THE PROBLEM:
Your task is to restate the listing word for word without the pictures.

SOURCE MATERIAL:
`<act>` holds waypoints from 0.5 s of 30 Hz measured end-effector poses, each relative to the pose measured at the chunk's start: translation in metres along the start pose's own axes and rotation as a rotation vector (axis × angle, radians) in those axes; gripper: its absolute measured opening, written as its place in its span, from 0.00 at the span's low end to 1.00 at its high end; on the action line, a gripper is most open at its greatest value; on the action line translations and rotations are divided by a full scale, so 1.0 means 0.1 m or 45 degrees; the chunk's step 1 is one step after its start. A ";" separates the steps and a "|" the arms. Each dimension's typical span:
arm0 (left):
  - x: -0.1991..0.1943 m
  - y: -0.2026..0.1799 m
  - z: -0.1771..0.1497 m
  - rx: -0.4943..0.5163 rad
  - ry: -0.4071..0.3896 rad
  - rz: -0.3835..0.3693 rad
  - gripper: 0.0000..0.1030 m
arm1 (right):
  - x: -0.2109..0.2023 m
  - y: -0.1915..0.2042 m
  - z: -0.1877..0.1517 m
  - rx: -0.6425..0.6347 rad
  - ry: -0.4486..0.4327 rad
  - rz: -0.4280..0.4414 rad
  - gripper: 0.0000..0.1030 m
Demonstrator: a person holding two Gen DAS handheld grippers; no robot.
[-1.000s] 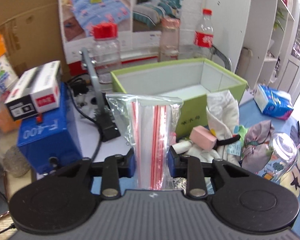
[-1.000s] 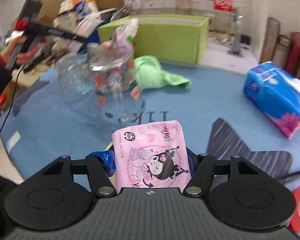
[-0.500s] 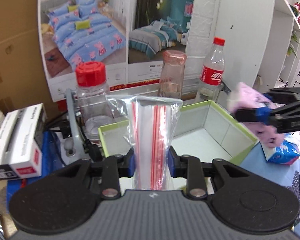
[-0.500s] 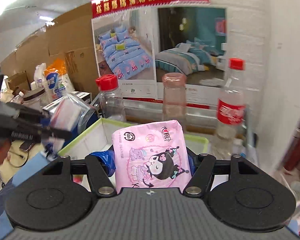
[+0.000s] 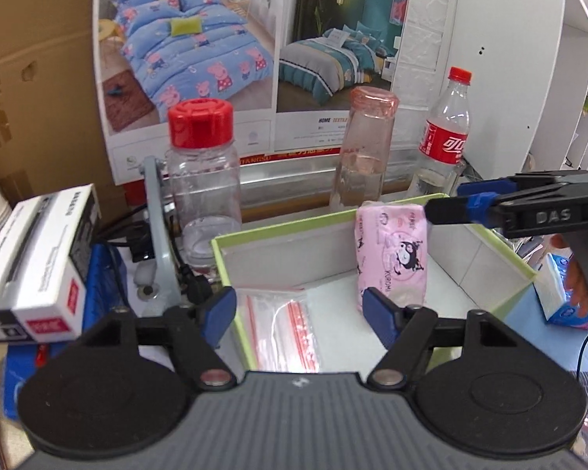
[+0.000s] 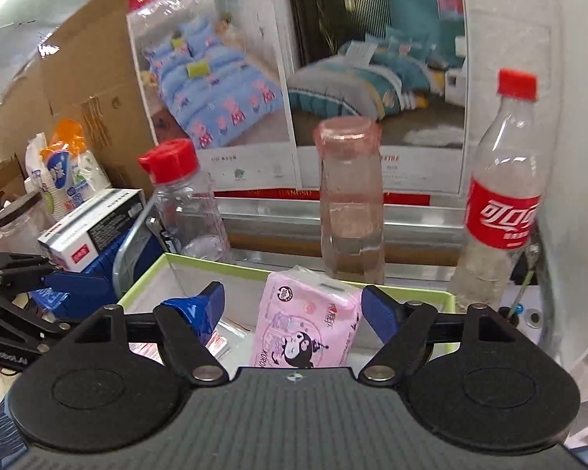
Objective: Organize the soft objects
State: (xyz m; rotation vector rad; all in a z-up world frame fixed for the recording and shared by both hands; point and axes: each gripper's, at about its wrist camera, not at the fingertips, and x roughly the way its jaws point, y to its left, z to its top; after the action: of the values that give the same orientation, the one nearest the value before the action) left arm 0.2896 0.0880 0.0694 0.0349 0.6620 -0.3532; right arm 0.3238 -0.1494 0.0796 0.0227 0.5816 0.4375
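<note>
While both grippers hang over the green box [image 5: 501,262], neither one holds anything: the left gripper [image 5: 300,315] has its blue-padded fingers spread wide, and between them, down on the white floor of the box, lies the clear plastic bag [image 5: 284,333] with its red zip stripes, flat and apart from both pads. The right gripper [image 6: 292,311] is likewise spread open, and the pink tissue pack [image 6: 307,331] with the cartoon print stands between its fingers without touching either one. In the left wrist view the same pink tissue pack [image 5: 392,252] stands upright inside the box, near the far wall and to the right of the plastic bag, with the tip of the right gripper [image 5: 454,205] just beside its top right corner. From the right wrist view, the green box [image 6: 145,282] shows its near left rim, and the plastic bag [image 6: 219,340] peeks out behind the left finger. Behind the box stand three bottles in a row: a clear jar with a red lid [image 5: 202,180], a pinkish bottle [image 5: 366,152], and a cola bottle [image 5: 445,133] with a red label. To the left, a white and black carton [image 5: 35,266] rests on a blue case [image 5: 106,274]. At the right edge, a blue tissue packet [image 5: 564,297] lies outside the box.
</note>
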 end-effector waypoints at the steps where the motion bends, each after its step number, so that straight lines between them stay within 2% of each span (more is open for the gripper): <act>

RESULT OF THE TASK:
`<act>` holds waypoints from 0.5 s of 30 Hz measured end-effector poses, each relative to the pose measured at the chunk's start: translation in metres along the start pose's own axes and rotation as a rotation vector (axis × angle, radians) in those axes; gripper: its absolute measured opening, written as its place in its span, from 0.00 at the span's low end to 1.00 at its high end; on the action line, a gripper is most open at its greatest value; on the action line translations and rotations are divided by a full scale, so 1.0 means 0.1 m or 45 degrees; the chunk's step 1 is one step after its start. A ";" separates the steps and a "|" the arms. Each dimension's typical span:
arm0 (left):
  - x: -0.1991..0.1943 m
  - y: -0.2026..0.1799 m
  - z: -0.1771..0.1497 m
  - rx: -0.4943..0.5163 rad
  - ry: -0.4071..0.3896 rad
  - rz: -0.3835..0.3693 rad
  - gripper: 0.0000..0.1030 m
arm1 (right):
  - x: -0.2109..0.2023 m
  - y: -0.1915..0.2042 m
  - z: -0.1877..0.1517 m
  - rx: -0.6425..0.6347 rad
  - ry: -0.4486..0.4327 rad
  - rz: -0.4280..0.4414 rad
  - gripper: 0.0000..0.1030 m
Demonstrator: a person holding two Gen DAS handheld grippers; no robot.
[-1.000s] 
[-1.000s] 
[-0.500s] 
[-0.500s] 
[+0.000s] 
[+0.000s] 
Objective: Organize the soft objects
State: (xyz m; rotation vector rad; all in a z-up world frame fixed for the recording and shared by both hands; point and axes: each gripper's, at about its wrist camera, not at the fingertips, and x roughly the way its jaws point, y to its left, z to its top; after the action: of the values that give the same orientation, the one nearest the value before the action) left arm 0.2896 0.0880 0.0694 0.0349 0.6620 -0.3532; right arm 0.3238 -0.1494 0.0796 0.0227 0.5816 0.4375
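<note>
While both grippers hang over the green box [image 5: 501,262], neither one holds anything: the left gripper [image 5: 300,315] has its blue-padded fingers spread wide, and between them, down on the white floor of the box, lies the clear plastic bag [image 5: 284,333] with its red zip stripes, flat and apart from both pads. The right gripper [image 6: 292,311] is likewise spread open, and the pink tissue pack [image 6: 307,331] with the cartoon print stands between its fingers without touching either one. In the left wrist view the same pink tissue pack [image 5: 392,252] stands upright inside the box, near the far wall and to the right of the plastic bag, with the tip of the right gripper [image 5: 454,205] just beside its top right corner. From the right wrist view, the green box [image 6: 145,282] shows its near left rim, and the plastic bag [image 6: 219,340] peeks out behind the left finger. Behind the box stand three bottles in a row: a clear jar with a red lid [image 5: 202,180], a pinkish bottle [image 5: 366,152], and a cola bottle [image 5: 445,133] with a red label. To the left, a white and black carton [image 5: 35,266] rests on a blue case [image 5: 106,274]. At the right edge, a blue tissue packet [image 5: 564,297] lies outside the box.
</note>
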 end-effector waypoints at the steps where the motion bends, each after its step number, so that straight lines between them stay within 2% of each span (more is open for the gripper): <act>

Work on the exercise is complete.